■ Task brief ■
Pull out every line below that contains the word "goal".

■ Material supplied ■
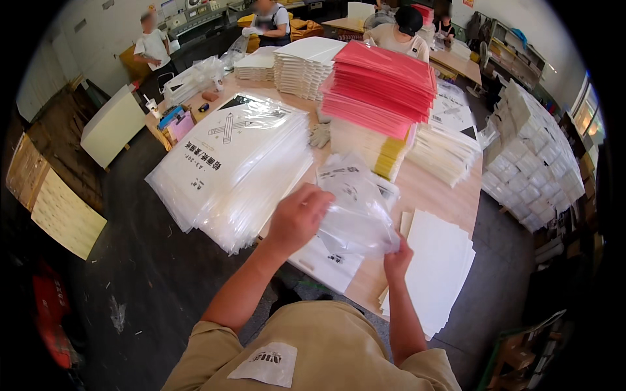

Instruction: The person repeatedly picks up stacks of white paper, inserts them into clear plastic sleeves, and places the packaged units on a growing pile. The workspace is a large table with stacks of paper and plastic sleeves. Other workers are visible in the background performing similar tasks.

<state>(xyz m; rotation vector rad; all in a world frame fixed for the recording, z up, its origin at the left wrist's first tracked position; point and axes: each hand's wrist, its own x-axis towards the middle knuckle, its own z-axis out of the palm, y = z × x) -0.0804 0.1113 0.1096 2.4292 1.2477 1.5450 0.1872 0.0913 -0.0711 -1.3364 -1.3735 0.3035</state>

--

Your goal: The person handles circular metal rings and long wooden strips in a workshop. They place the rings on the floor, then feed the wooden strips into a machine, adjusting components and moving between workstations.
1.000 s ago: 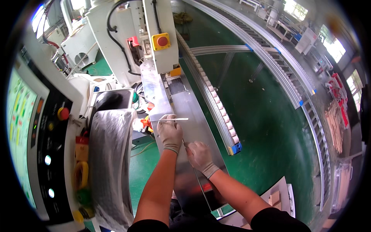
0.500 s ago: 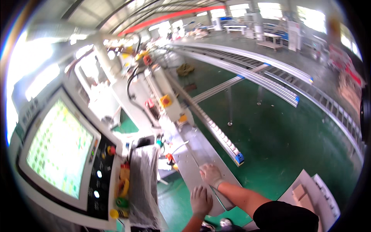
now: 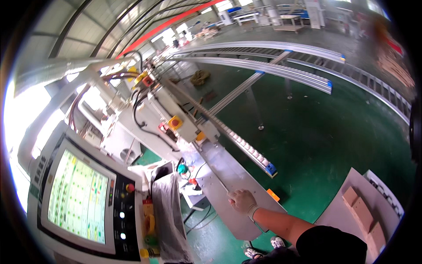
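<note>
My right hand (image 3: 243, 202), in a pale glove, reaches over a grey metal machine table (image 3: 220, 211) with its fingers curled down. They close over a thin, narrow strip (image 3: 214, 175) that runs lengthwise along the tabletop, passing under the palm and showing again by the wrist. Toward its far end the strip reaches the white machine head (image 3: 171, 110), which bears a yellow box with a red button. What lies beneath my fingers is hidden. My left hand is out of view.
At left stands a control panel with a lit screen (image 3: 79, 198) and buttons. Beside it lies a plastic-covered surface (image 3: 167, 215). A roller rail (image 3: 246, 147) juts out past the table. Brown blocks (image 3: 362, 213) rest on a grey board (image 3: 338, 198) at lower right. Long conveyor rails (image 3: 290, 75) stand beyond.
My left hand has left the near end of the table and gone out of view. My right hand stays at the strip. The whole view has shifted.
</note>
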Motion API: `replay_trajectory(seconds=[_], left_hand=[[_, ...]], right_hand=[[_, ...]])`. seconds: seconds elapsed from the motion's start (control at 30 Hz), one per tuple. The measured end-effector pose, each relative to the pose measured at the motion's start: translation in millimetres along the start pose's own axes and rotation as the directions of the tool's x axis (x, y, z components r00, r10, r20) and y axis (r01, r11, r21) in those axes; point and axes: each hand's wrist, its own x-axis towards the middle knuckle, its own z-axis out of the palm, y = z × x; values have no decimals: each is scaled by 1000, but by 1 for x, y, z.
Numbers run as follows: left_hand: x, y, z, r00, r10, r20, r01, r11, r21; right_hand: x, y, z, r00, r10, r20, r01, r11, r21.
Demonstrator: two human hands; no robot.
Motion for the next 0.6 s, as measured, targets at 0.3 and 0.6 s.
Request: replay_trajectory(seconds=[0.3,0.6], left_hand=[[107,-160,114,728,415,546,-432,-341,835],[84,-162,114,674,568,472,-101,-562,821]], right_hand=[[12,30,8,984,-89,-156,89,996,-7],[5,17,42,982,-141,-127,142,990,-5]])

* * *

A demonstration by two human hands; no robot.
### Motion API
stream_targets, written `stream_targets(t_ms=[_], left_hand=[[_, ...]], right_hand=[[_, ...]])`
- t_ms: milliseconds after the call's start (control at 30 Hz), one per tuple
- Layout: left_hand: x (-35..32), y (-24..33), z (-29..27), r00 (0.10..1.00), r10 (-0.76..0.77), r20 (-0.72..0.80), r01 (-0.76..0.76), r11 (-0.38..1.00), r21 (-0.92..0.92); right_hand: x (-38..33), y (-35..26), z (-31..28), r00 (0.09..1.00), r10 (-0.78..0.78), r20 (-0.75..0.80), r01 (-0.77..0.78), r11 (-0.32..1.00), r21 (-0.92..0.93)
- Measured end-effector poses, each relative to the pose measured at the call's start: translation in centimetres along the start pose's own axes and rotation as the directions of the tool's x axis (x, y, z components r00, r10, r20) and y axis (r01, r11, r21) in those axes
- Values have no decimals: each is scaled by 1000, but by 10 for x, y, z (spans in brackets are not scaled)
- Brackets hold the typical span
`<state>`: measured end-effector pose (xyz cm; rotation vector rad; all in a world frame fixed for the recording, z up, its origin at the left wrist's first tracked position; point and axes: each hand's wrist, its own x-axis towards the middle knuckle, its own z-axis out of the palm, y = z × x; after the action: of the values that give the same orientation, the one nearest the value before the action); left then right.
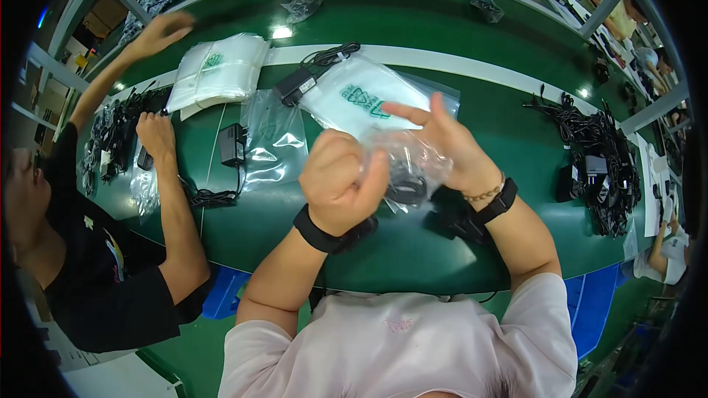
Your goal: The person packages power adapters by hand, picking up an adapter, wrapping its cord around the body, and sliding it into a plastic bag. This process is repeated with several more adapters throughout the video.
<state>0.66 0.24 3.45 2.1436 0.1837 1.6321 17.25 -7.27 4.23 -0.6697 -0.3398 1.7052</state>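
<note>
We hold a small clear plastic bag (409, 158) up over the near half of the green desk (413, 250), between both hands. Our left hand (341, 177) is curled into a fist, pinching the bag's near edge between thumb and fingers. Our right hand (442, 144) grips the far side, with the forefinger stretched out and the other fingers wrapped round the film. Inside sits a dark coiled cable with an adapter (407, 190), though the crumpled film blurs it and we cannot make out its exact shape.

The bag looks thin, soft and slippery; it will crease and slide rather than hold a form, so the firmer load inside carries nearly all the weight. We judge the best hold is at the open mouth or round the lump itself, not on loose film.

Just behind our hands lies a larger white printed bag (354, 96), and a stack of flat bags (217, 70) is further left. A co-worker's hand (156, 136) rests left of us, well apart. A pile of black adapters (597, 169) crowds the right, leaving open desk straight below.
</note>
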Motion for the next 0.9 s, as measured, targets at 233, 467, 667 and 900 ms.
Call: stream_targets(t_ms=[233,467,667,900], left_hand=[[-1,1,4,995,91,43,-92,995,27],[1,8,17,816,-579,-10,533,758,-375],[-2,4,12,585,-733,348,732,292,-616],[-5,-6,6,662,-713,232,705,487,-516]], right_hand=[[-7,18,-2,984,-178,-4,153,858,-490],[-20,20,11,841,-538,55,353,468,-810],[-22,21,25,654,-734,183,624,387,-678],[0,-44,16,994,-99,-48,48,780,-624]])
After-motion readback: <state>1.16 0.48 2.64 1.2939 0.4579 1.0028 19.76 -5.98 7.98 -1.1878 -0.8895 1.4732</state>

■ Task answer ■
Your goal: The person handles circular metal rings and long wooden strips in a workshop. They place the rings on the floor, then feed the wooden strips into a machine, adjusting components and moving between workstations.
Your goal: The person packages power adapters by hand, picking up an adapter, wrapping its cord around the body, and sliding it into a plastic bag. This process is repeated with several more adapters throughout the video.

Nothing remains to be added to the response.